#### WORK TO BE COMPLETED:
When you copy the material below, keep every line exact and omit the pictures.

#### SUPPLIED INFORMATION:
##############################

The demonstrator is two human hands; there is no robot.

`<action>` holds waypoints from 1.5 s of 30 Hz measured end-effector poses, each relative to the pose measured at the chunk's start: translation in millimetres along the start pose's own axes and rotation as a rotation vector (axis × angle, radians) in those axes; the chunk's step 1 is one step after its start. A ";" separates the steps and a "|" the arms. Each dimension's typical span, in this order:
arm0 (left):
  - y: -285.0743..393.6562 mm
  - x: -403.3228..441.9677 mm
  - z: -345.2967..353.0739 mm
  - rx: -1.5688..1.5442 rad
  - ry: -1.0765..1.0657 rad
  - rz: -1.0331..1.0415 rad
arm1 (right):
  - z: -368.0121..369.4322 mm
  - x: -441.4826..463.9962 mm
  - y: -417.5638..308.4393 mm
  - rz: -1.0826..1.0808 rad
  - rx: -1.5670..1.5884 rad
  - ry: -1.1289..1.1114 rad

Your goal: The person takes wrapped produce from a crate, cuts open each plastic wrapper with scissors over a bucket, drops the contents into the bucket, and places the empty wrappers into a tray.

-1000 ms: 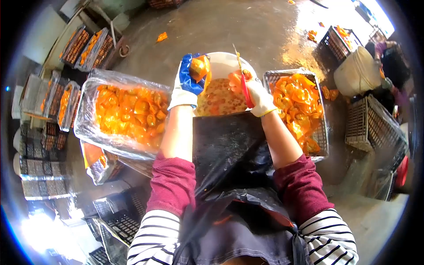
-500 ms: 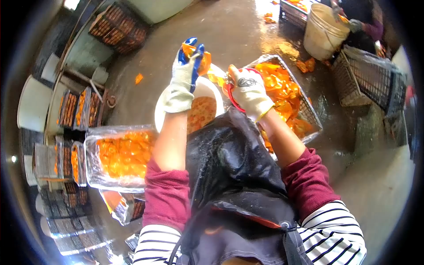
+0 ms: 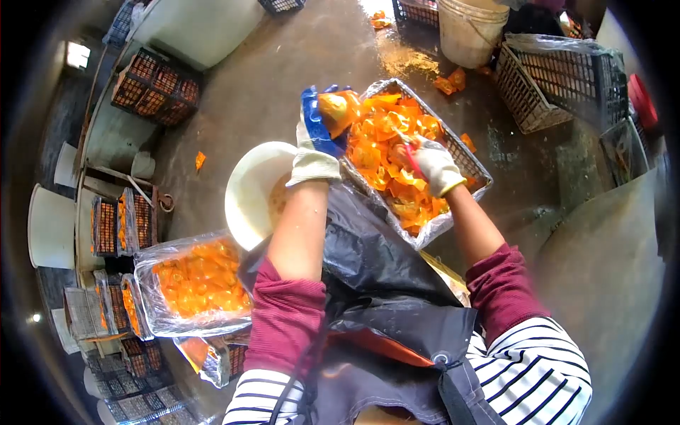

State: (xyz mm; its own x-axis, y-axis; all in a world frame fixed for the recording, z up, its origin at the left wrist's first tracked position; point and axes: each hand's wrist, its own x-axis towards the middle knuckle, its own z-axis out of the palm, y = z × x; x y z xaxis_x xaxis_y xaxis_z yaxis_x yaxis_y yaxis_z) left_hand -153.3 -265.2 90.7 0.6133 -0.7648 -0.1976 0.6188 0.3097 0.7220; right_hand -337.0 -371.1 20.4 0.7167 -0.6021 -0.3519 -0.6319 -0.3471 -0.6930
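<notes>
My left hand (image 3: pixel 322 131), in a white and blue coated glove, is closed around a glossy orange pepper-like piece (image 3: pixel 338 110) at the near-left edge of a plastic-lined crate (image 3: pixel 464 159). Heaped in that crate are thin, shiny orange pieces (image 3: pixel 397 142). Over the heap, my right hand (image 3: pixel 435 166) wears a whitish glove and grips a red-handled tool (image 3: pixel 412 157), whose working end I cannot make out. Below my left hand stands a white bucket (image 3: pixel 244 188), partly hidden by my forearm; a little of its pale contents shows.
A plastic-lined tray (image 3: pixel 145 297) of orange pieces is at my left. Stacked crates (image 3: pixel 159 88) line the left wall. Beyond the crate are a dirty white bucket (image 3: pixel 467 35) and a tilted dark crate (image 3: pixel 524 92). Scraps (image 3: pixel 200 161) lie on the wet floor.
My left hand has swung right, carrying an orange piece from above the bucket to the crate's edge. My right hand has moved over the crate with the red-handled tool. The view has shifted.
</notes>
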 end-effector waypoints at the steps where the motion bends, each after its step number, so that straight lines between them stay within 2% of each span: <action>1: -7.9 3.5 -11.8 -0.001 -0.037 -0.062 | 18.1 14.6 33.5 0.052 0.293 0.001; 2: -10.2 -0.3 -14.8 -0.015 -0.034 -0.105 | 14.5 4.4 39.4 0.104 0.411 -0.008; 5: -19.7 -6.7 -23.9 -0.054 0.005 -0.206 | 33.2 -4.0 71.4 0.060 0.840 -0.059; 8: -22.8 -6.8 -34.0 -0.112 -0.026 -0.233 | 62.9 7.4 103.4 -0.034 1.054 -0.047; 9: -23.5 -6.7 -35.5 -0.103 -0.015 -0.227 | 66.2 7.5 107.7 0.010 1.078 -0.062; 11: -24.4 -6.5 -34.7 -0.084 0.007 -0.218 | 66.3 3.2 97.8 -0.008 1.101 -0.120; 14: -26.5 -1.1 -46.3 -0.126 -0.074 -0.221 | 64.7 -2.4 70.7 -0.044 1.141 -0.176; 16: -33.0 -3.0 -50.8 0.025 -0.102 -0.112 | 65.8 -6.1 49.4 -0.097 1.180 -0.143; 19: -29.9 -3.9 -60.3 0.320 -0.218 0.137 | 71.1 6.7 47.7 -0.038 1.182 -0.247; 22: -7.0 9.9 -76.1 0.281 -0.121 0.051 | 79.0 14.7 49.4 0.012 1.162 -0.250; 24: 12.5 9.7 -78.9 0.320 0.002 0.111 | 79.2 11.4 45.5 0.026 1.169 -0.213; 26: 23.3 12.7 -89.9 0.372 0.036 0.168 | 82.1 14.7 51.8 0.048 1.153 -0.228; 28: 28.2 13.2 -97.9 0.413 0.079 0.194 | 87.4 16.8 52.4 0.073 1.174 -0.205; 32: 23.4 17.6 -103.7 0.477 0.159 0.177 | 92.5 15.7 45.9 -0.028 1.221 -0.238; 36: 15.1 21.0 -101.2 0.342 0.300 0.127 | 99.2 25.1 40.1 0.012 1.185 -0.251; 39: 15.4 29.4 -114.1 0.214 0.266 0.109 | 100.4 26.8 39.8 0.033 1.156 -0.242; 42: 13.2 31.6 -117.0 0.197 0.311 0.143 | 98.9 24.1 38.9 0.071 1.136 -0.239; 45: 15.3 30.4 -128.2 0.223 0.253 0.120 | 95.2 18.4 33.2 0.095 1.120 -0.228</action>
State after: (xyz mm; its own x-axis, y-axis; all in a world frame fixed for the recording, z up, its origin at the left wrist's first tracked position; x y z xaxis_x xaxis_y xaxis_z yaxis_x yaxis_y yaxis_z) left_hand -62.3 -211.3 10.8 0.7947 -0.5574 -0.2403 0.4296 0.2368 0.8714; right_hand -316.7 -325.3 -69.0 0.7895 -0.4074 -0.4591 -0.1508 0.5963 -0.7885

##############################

#### RESPONSE AREA:
The demonstrator is two human hands; there is no robot.

`<action>` holds waypoints from 1.5 s of 30 Hz measured end-effector poses, each relative to the pose measured at the chunk's start: translation in millimetres along the start pose's own axes and rotation as a rotation vector (axis × angle, radians) in those axes; the chunk's step 1 is one step after its start. A ";" separates the steps and a "|" the arms. Each dimension's typical span, in this order:
arm0 (left):
  - y: -285.0743..393.6562 mm
  - x: -403.3228..441.9677 mm
  - z: -345.2967..353.0739 mm
  - rx: -1.5688..1.5442 rad
  - ry: -1.0765..1.0657 rad
  - rz: -1.0331..1.0415 rad
arm1 (right):
  - z: -368.0121..369.4322 mm
  - x: -441.4826..463.9962 mm
  - y: -417.5638..308.4393 mm
  - rz: -1.0826..1.0808 rad
  - rx: -1.5670..1.5884 rad
  - ry: -1.1289..1.1114 rad

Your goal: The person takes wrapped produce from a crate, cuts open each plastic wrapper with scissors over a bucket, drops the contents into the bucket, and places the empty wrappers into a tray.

-1000 ms: 
-500 ms: 
+0 ms: 

State: (xyz mm; its own x-axis, y-axis; all in a world frame fixed for the recording, z up, its origin at the left wrist's first tracked position; point and axes: each hand's wrist, its own x-axis towards the middle knuckle, its own z-axis out of the palm, y = z × x; x y z xaxis_x xaxis_y xaxis_z yaxis_x yaxis_y yaxis_z) left_hand -153.3 -265.2 90.7 0.6133 -0.7648 -0.1976 0.6188 0.3097 0.7220; right_hand -337.0 -371.1 20.4 0.7167 -0.6021 -0.3519 -0.6319 -0.3471 -0.6930
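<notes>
My left hand (image 3: pixel 322 131), in a white and blue coated glove, is closed around a glossy orange pepper-like piece (image 3: pixel 338 110) at the near-left edge of a plastic-lined crate (image 3: pixel 464 159). Heaped in that crate are thin, shiny orange pieces (image 3: pixel 397 142). Over the heap, my right hand (image 3: pixel 435 166) wears a whitish glove and grips a red-handled tool (image 3: pixel 412 157), whose working end I cannot make out. Below my left hand stands a white bucket (image 3: pixel 244 188), partly hidden by my forearm; a little of its pale contents shows.
A plastic-lined tray (image 3: pixel 145 297) of orange pieces is at my left. Stacked crates (image 3: pixel 159 88) line the left wall. Beyond the crate are a dirty white bucket (image 3: pixel 467 35) and a tilted dark crate (image 3: pixel 524 92). Scraps (image 3: pixel 200 161) lie on the wet floor.
My left hand has swung right, carrying an orange piece from above the bucket to the crate's edge. My right hand has moved over the crate with the red-handled tool. The view has shifted.
</notes>
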 end-effector waypoints at the steps where the motion bends, each after its step number, so that straight lines between them stay within 2% of each span: <action>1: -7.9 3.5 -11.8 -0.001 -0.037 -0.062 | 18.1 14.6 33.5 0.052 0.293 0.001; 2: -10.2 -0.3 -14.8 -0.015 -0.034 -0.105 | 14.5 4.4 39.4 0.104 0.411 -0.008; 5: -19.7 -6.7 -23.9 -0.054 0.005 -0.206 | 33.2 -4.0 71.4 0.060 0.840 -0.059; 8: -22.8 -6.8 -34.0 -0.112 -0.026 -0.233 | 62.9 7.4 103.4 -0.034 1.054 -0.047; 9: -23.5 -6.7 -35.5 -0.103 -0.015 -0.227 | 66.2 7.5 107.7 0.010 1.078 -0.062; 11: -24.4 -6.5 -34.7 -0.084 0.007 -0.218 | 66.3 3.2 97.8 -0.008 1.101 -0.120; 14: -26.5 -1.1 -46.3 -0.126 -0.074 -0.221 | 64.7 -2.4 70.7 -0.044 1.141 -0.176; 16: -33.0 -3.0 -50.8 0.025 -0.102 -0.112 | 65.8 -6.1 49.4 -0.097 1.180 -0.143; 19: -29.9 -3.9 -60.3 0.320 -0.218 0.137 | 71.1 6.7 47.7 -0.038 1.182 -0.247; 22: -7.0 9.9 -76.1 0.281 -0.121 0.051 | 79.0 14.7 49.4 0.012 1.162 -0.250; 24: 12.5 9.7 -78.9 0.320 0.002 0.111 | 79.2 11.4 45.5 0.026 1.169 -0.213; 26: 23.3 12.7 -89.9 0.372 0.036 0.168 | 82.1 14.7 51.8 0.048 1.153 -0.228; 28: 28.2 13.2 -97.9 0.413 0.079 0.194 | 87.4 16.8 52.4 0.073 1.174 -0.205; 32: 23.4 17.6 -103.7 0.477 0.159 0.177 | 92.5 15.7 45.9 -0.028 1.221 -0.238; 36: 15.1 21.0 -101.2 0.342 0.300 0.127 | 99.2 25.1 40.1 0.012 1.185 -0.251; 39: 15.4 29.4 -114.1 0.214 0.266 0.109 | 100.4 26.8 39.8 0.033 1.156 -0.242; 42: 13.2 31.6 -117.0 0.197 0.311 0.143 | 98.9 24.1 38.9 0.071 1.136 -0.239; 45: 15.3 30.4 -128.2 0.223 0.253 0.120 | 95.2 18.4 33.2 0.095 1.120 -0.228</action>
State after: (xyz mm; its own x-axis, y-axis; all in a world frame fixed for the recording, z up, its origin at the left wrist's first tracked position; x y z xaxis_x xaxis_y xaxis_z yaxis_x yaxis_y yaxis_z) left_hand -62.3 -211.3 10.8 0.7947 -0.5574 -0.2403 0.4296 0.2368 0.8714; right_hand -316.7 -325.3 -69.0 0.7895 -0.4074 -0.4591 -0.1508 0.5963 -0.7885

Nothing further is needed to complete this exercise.